> _Problem to solve_: Return all of the data exactly as written, without the pictures.

------ Exercise data

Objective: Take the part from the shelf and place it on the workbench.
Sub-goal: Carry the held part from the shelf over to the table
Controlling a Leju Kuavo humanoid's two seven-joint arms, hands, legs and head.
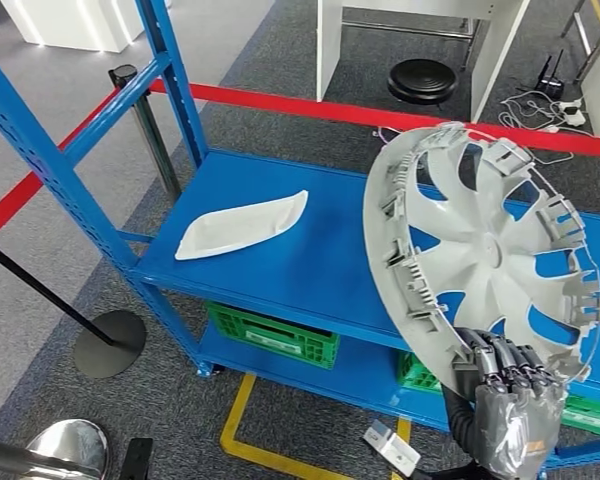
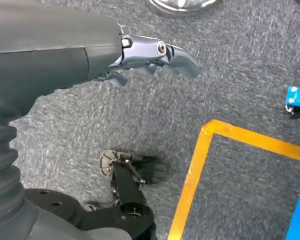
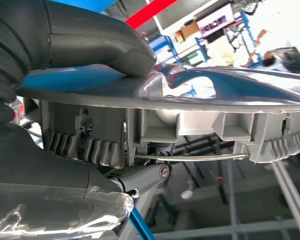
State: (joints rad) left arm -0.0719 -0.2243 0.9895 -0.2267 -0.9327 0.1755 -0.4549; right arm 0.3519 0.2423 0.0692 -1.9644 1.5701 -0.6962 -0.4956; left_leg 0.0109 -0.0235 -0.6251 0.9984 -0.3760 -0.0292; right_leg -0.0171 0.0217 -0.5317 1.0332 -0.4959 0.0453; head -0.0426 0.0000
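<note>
In front of the blue metal shelf (image 1: 312,260), from the head view, we see our right hand (image 1: 508,385) clamped on the lower rim of a round grey plastic wheel cover (image 1: 482,250). The cover is lifted clear of the shelf board, standing nearly on edge, its ribbed inner side with clips facing us. On the shelf board, well to the left, lies a white elongated plastic trim piece (image 1: 244,225). Green plastic crates (image 1: 274,335) sit on the level below. A red barrier belt (image 1: 282,103) runs behind the shelf, and yellow floor tape (image 1: 240,425) marks the grey carpet.

Over to the left wrist view: our left hand (image 2: 148,55) hangs above the grey carpet (image 2: 224,75), fingers (image 2: 180,57) loosely curled and apart, holding nothing. A yellow line (image 2: 193,175) crosses the floor beside it.

Now the right wrist view: we look edge-on along the wheel cover (image 3: 216,107), its rim clips and wire ring right before us. Our thumb (image 3: 103,42) presses on one face, the other fingers (image 3: 150,177) come up against the opposite side, so the grip is firm on the rim.
</note>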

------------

> _Written answer_:
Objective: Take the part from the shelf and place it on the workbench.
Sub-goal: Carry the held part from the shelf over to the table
Controlling a Leju Kuavo humanoid's two seven-joint arms, hands, legs and head.
State: (joints rad) left arm -0.0719 -0.2243 0.9895 -0.2267 -0.9327 0.1755 -0.4549; right arm 0.3519 0.2423 0.0692 -1.9644 1.5701 -0.6962 -0.4956; left_leg 0.0109 -0.0235 -0.6251 0.9984 -0.3760 -0.0292; right_leg -0.0171 0.0217 -0.5317 1.0332 -0.4959 0.0453; head -0.0426 0.0000
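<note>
In front of the blue metal shelf (image 1: 312,260), from the head view, we see our right hand (image 1: 508,385) clamped on the lower rim of a round grey plastic wheel cover (image 1: 482,250). The cover is lifted clear of the shelf board, standing nearly on edge, its ribbed inner side with clips facing us. On the shelf board, well to the left, lies a white elongated plastic trim piece (image 1: 244,225). Green plastic crates (image 1: 274,335) sit on the level below. A red barrier belt (image 1: 282,103) runs behind the shelf, and yellow floor tape (image 1: 240,425) marks the grey carpet.

Over to the left wrist view: our left hand (image 2: 148,55) hangs above the grey carpet (image 2: 224,75), fingers (image 2: 180,57) loosely curled and apart, holding nothing. A yellow line (image 2: 193,175) crosses the floor beside it.

Now the right wrist view: we look edge-on along the wheel cover (image 3: 216,107), its rim clips and wire ring right before us. Our thumb (image 3: 103,42) presses on one face, the other fingers (image 3: 150,177) come up against the opposite side, so the grip is firm on the rim.
</note>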

The answer was given in full.